* **EXERCISE**
Show the lines below that contain the string "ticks".

* **SOURCE DATA**
= = = =

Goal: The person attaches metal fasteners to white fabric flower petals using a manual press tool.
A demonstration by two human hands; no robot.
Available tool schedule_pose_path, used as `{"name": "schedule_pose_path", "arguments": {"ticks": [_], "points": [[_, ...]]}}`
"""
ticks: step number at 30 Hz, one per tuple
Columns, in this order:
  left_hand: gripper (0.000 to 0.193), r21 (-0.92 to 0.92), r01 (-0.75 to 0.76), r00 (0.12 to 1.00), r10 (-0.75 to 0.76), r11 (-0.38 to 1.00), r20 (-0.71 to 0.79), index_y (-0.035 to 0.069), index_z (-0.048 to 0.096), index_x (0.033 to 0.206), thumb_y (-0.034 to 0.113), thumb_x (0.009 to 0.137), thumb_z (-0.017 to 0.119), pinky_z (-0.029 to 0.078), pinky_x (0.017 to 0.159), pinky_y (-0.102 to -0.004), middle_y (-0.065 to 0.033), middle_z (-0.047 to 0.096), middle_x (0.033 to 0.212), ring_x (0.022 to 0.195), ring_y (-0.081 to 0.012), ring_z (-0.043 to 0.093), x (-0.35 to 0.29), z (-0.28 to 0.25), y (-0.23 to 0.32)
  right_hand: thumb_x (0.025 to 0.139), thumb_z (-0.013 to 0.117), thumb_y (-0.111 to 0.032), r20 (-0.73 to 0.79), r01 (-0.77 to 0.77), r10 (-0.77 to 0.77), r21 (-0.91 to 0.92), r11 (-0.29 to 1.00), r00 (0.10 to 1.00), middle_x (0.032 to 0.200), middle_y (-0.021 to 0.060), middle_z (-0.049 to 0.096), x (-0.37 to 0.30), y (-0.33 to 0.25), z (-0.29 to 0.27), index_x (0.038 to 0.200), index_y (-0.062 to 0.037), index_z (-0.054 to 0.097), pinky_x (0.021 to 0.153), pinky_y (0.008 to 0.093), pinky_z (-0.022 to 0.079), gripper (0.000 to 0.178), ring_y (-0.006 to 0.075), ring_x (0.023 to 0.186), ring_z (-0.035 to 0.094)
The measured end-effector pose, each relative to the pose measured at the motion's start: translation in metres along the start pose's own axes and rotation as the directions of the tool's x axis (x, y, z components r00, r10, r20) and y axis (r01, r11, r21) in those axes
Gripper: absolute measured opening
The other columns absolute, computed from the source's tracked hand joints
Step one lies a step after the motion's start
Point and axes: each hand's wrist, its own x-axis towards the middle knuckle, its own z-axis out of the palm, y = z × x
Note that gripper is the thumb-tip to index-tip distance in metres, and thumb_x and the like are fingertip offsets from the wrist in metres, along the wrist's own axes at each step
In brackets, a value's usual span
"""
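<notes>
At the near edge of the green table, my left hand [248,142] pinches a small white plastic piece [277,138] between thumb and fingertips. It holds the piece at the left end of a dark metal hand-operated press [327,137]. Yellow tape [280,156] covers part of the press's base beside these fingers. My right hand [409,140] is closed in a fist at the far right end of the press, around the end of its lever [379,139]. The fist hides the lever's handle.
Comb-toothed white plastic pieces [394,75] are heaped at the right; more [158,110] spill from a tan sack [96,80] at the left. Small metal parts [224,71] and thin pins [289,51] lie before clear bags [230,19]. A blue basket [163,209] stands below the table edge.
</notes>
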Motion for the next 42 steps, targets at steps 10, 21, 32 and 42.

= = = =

* **WRITTEN SOLUTION**
Available tool schedule_pose_path, used as `{"name": "schedule_pose_path", "arguments": {"ticks": [_], "points": [[_, ...]]}}`
ticks: step number at 30 Hz, one per tuple

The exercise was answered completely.